### Given records
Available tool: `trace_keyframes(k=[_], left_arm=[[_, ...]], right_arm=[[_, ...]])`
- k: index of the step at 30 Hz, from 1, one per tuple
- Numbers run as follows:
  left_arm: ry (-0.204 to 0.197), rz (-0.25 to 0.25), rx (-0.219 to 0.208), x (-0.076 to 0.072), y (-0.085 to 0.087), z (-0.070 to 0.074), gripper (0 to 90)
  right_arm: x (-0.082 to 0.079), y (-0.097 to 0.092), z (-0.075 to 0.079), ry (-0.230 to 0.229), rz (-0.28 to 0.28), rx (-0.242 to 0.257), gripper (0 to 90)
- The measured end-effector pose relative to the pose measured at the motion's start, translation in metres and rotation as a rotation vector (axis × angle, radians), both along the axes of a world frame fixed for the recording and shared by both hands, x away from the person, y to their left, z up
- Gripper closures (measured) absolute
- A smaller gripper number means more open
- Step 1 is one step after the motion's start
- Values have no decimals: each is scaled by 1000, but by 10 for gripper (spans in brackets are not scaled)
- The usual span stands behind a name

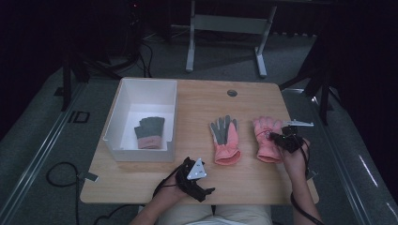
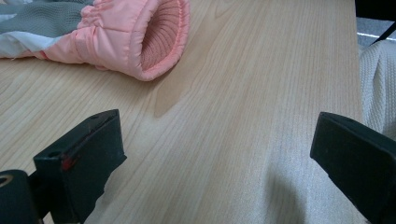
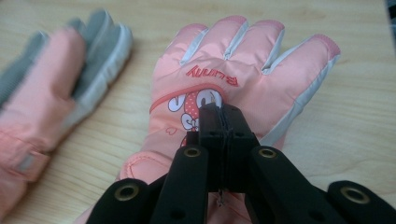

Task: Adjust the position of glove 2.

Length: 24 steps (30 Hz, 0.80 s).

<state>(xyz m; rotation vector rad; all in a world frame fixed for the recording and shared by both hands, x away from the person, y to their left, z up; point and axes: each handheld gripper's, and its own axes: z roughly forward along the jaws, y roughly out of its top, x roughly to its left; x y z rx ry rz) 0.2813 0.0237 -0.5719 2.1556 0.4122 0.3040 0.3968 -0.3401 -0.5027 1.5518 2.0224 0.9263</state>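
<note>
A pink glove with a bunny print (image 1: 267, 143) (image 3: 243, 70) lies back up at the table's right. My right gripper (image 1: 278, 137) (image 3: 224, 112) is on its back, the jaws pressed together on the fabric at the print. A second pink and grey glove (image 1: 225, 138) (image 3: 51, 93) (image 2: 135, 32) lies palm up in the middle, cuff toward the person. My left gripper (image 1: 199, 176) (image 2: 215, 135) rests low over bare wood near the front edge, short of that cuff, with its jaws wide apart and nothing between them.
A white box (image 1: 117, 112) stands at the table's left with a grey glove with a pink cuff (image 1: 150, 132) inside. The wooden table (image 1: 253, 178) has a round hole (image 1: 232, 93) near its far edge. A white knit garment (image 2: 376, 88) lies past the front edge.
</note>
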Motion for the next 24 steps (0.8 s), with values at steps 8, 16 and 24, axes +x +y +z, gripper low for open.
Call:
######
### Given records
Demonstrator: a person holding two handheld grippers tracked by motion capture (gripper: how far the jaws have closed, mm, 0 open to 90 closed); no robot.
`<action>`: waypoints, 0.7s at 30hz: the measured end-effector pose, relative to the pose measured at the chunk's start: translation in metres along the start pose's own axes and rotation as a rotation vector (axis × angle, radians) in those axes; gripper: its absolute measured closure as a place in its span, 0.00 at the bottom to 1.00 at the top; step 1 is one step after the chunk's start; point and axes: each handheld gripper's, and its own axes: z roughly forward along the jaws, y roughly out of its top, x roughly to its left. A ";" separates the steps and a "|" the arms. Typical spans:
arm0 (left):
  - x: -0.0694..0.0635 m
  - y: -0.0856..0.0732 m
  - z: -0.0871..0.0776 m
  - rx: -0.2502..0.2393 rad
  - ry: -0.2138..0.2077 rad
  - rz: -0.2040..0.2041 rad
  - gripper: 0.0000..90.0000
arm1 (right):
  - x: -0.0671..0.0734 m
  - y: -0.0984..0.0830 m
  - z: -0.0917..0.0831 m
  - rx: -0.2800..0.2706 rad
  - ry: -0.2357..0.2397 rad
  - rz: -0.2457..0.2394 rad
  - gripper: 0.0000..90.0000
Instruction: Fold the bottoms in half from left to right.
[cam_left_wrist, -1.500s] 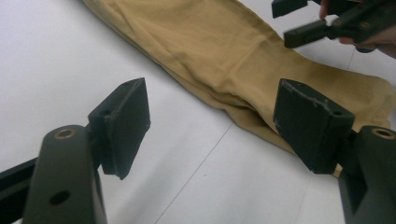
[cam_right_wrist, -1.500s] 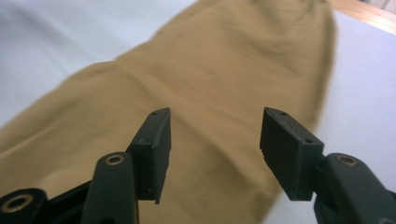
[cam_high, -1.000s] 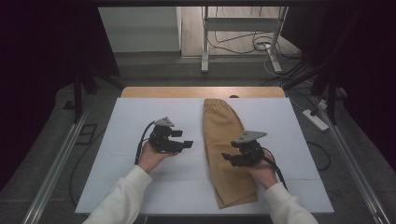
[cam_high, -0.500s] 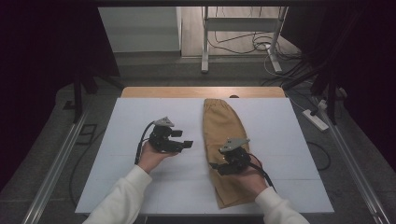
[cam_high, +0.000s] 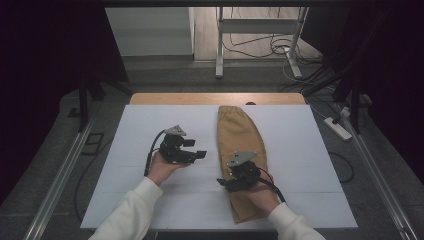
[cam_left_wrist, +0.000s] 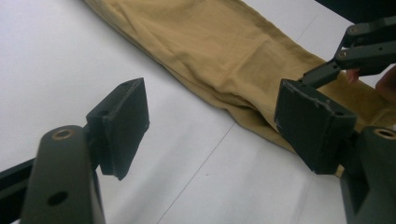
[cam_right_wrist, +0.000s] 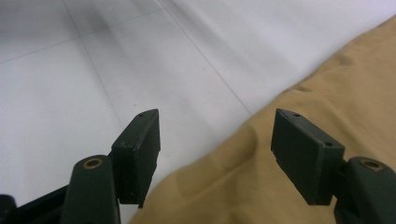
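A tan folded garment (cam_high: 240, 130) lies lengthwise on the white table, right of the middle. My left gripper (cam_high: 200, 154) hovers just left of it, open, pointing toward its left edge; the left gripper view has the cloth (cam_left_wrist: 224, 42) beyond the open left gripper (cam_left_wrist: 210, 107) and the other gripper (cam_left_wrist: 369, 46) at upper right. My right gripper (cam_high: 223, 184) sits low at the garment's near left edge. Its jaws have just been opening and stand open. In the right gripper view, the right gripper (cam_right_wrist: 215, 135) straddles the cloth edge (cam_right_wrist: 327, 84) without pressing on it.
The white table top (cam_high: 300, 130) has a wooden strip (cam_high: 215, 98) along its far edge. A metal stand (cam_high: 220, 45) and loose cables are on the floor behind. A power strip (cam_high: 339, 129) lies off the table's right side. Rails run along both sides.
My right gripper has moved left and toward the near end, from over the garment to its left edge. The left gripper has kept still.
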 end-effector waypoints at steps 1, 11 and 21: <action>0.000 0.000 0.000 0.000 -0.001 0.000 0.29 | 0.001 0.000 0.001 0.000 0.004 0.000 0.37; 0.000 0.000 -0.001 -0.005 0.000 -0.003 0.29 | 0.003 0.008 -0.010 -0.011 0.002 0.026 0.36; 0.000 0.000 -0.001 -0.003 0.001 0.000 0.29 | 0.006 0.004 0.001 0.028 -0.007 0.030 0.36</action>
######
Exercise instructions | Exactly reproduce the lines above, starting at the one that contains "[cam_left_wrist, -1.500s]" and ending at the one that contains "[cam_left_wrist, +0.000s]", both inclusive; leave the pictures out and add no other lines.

Output of the task |
[cam_left_wrist, -1.500s] 
[cam_right_wrist, -1.500s] 
[cam_high, -1.000s] 
[cam_high, -0.500s] 
[cam_high, +0.000s] 
[cam_left_wrist, +0.000s] 

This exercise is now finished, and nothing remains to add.